■ TASK ITEM:
Transcribe all the material exactly. Leave every line as it is.

┌──

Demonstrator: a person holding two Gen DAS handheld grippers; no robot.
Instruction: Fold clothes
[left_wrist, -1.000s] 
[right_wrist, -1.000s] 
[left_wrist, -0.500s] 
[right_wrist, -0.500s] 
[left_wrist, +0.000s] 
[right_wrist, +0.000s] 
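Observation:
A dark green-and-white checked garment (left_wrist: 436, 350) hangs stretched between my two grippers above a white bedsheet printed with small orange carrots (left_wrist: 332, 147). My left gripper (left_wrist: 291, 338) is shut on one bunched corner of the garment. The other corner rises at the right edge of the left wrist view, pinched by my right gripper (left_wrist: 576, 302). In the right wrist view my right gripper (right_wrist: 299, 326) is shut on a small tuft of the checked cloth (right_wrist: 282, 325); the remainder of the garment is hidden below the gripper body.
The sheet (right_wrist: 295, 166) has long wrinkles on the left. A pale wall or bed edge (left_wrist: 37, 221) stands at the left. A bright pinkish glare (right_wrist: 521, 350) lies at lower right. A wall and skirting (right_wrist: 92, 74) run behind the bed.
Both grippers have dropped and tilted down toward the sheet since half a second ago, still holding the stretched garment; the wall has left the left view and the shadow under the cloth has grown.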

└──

■ EXERCISE SOLUTION:
Demonstrator: a person holding two Gen DAS handheld grippers; no robot.
Instruction: Fold clothes
[left_wrist, -1.000s] 
[right_wrist, -1.000s] 
[left_wrist, -0.500s] 
[right_wrist, -0.500s] 
[left_wrist, +0.000s] 
[right_wrist, +0.000s] 
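Observation:
A dark green-and-white checked garment (left_wrist: 436, 350) hangs stretched between my two grippers above a white bedsheet printed with small orange carrots (left_wrist: 332, 147). My left gripper (left_wrist: 291, 338) is shut on one bunched corner of the garment. The other corner rises at the right edge of the left wrist view, pinched by my right gripper (left_wrist: 576, 302). In the right wrist view my right gripper (right_wrist: 299, 326) is shut on a small tuft of the checked cloth (right_wrist: 282, 325); the remainder of the garment is hidden below the gripper body.
The sheet (right_wrist: 295, 166) has long wrinkles on the left. A pale wall or bed edge (left_wrist: 37, 221) stands at the left. A bright pinkish glare (right_wrist: 521, 350) lies at lower right. A wall and skirting (right_wrist: 92, 74) run behind the bed.
Both grippers have dropped and tilted down toward the sheet since half a second ago, still holding the stretched garment; the wall has left the left view and the shadow under the cloth has grown.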

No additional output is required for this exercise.